■ **What is required**
One range is to be output from the listing below, exactly as written: the line with "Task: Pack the" to the line with "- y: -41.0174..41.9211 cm", both kept.

■ **Available data**
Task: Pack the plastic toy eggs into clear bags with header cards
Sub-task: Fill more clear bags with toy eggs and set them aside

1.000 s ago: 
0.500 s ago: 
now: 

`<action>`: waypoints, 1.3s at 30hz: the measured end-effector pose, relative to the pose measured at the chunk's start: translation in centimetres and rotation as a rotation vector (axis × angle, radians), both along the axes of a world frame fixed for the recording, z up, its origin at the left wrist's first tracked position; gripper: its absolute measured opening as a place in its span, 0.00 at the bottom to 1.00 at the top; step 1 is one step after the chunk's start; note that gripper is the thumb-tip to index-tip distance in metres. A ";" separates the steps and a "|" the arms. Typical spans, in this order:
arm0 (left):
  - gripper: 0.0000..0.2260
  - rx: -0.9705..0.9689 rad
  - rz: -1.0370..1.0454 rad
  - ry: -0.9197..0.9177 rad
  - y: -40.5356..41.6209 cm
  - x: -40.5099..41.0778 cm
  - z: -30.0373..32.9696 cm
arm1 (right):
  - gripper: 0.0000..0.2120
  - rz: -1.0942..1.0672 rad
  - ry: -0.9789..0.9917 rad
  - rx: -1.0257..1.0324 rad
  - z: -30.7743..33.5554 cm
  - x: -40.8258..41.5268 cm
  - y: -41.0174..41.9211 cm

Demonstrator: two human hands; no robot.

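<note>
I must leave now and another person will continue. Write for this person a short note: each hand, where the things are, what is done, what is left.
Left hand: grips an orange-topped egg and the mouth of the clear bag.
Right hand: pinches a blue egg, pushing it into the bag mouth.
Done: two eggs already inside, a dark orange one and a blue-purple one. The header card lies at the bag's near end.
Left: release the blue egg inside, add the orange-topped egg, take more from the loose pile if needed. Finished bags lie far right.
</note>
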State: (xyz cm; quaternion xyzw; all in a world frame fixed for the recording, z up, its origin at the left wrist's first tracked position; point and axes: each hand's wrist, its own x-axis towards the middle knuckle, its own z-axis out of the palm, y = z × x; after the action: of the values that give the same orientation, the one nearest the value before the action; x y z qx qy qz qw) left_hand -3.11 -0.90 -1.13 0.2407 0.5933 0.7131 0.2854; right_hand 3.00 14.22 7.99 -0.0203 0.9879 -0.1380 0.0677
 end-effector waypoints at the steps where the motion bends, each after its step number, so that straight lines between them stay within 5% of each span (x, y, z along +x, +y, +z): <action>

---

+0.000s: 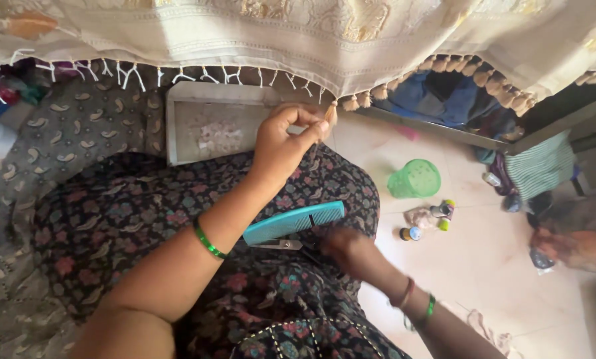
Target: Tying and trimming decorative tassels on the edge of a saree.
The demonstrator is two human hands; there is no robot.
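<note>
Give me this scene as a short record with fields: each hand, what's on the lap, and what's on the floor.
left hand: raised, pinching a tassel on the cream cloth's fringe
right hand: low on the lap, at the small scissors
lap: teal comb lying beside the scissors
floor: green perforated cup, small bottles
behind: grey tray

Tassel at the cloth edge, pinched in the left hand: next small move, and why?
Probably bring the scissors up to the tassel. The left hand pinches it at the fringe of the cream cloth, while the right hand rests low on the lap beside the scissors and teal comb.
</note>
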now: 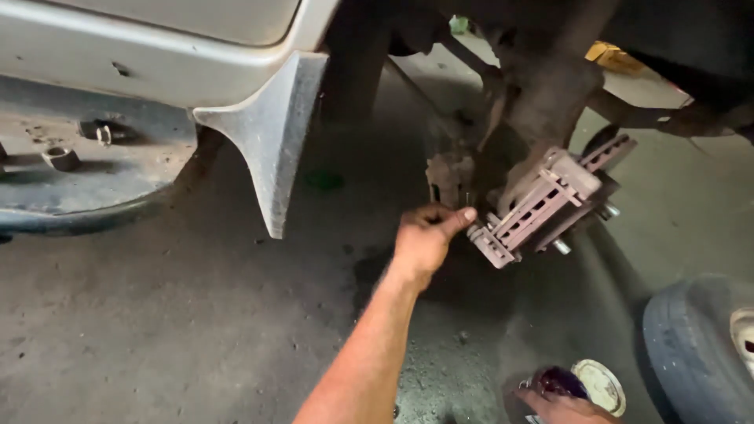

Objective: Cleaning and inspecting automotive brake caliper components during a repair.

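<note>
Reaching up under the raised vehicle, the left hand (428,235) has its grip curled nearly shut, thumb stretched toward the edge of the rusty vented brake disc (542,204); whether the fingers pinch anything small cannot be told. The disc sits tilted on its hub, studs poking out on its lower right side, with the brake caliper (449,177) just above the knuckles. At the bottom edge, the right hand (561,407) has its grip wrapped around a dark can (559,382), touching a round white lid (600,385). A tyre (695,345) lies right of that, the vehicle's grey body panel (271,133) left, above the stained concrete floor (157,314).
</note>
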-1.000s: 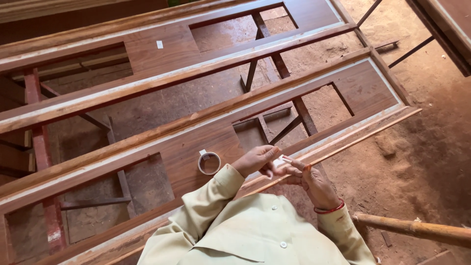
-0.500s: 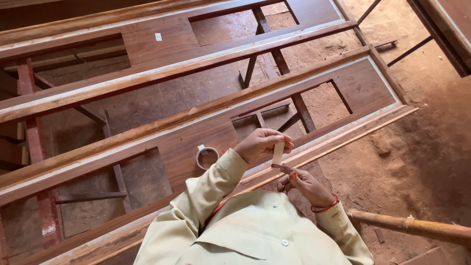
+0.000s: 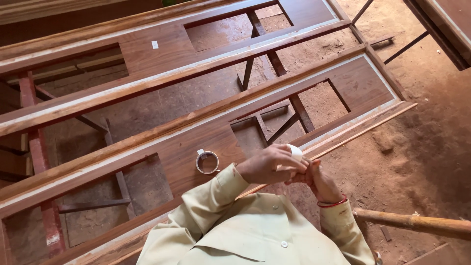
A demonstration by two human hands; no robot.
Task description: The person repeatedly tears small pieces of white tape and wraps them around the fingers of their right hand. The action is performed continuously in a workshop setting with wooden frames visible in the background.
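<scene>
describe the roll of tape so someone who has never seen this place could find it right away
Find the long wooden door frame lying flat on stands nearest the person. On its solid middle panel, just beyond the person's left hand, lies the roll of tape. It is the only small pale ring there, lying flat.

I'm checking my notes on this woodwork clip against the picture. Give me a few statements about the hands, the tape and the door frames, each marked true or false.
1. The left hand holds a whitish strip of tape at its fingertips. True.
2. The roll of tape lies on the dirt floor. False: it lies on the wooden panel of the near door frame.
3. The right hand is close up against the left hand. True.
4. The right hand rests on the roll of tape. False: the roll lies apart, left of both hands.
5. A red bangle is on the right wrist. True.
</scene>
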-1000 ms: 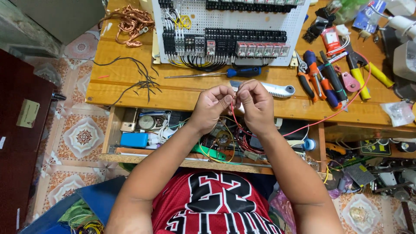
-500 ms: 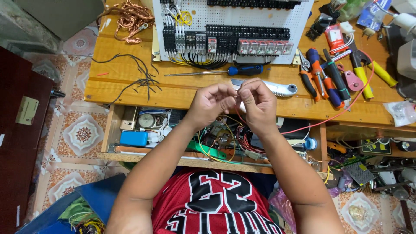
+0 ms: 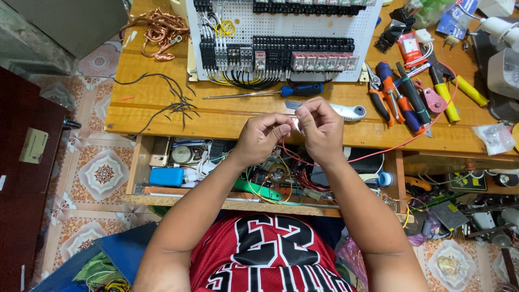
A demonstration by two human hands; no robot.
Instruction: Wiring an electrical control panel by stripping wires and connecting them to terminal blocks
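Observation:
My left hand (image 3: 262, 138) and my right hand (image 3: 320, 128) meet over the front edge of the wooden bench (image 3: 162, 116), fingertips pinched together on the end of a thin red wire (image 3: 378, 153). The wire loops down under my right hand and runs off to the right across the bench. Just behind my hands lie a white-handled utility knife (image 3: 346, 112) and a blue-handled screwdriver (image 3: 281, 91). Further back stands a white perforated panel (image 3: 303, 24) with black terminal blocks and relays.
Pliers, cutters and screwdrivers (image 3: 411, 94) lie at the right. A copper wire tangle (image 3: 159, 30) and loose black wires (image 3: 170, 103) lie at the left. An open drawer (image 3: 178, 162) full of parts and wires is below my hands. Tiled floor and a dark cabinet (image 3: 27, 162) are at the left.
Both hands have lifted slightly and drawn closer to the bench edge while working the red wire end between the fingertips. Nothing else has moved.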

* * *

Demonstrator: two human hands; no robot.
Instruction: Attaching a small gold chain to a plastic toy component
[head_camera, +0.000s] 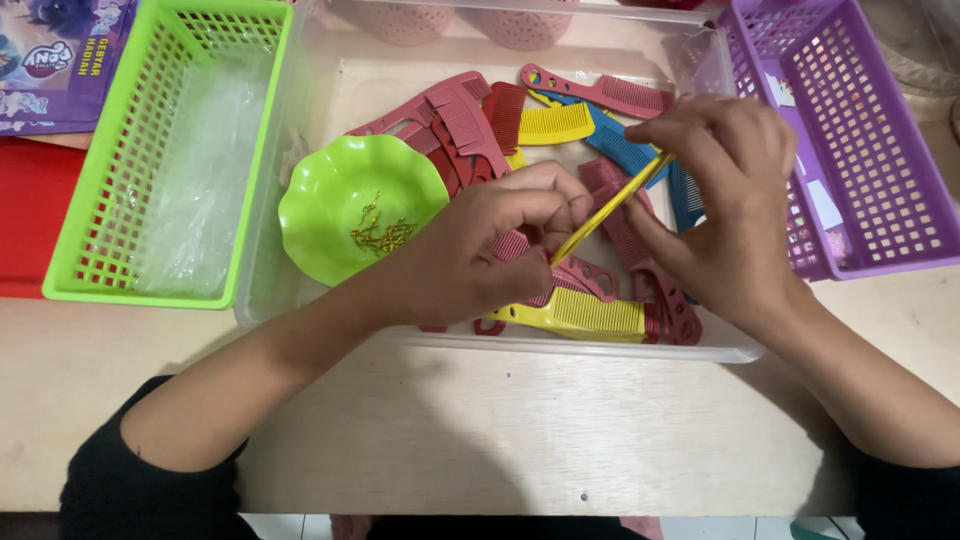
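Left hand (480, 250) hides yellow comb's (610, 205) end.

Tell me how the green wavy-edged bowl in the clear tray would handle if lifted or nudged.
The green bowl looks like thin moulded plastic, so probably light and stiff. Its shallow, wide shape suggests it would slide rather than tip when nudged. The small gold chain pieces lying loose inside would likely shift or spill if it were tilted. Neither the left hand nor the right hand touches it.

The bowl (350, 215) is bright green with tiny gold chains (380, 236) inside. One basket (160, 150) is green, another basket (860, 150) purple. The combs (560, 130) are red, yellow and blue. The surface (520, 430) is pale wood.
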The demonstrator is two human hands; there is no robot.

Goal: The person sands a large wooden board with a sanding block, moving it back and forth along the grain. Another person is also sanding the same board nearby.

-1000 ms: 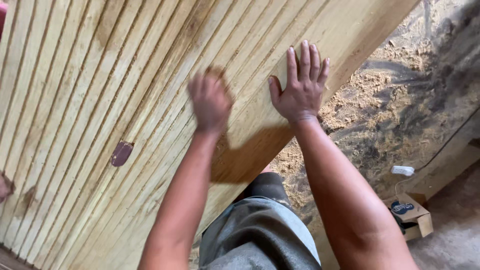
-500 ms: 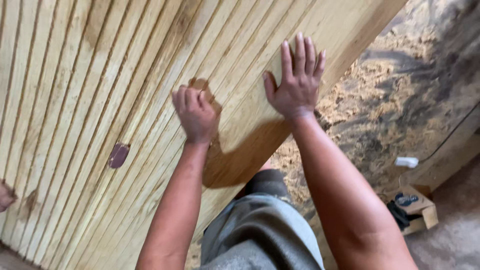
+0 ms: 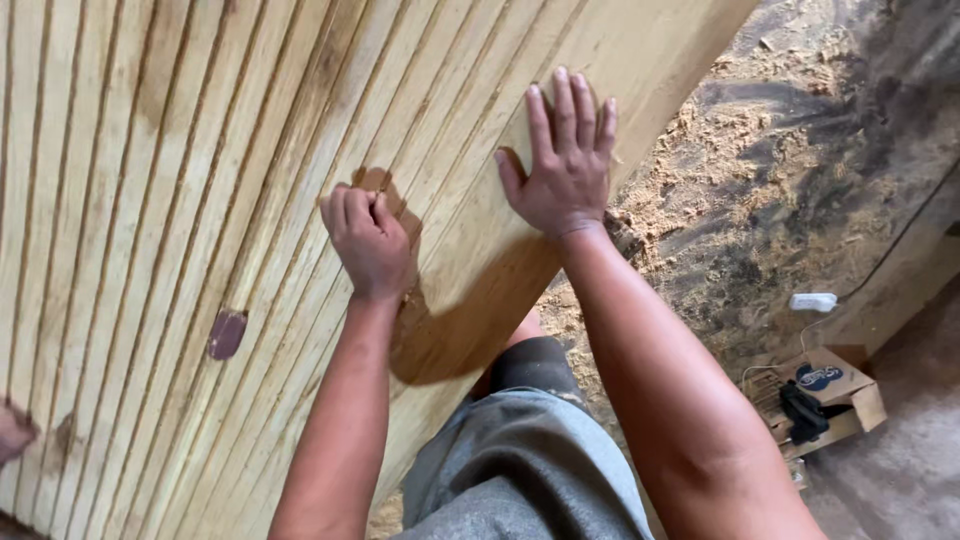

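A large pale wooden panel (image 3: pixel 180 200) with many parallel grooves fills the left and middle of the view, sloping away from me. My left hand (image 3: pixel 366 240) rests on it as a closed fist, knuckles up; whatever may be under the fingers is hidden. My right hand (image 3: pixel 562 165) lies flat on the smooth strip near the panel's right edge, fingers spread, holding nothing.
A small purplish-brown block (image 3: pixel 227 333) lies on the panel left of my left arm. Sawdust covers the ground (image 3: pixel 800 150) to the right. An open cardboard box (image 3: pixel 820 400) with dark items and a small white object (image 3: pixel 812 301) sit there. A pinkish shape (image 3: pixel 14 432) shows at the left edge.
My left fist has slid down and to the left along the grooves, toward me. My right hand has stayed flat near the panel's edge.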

■ **Final answer**
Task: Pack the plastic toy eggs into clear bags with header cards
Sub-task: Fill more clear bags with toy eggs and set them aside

1.000 s ago: 
0.500 s ago: 
now: 

`<action>`: waypoints, 1.3s at 30hz: the measured end-effector pose, relative to the pose measured at the chunk's start: translation in centimetres and rotation as a rotation vector (axis × angle, radians), both along the axes of a world frame fixed for the recording, z up, its origin at the left wrist's first tracked position; gripper: its absolute measured opening as a place in its span, 0.00 at the bottom to 1.00 at the top; step 1 is one step after the chunk's start; note that gripper is the thumb-tip to index-tip distance in metres. A ";" separates the steps and a "|" the arms. Typical spans, in this order:
arm0 (left):
  - gripper: 0.0000..0.2260
  - rx: -0.9705..0.9689 rad
  - rz: -1.0370..1.0454 rad
  - ry: -0.9197..0.9177 rad
  - y: -40.5356..41.6209 cm
  - x: -40.5099..41.0778 cm
  - z: -30.0373..32.9696 cm
arm1 (right):
  - gripper: 0.0000..0.2120
  - rz: -1.0942..1.0672 rad
  - ry: -0.9789..0.9917 rad
  - rx: -1.0257..1.0324 rad
  - z: -30.7743..33.5554 cm
  - x: -40.8258..41.5268 cm
  - y: -41.0174..41.9211 cm

The exercise output is complete.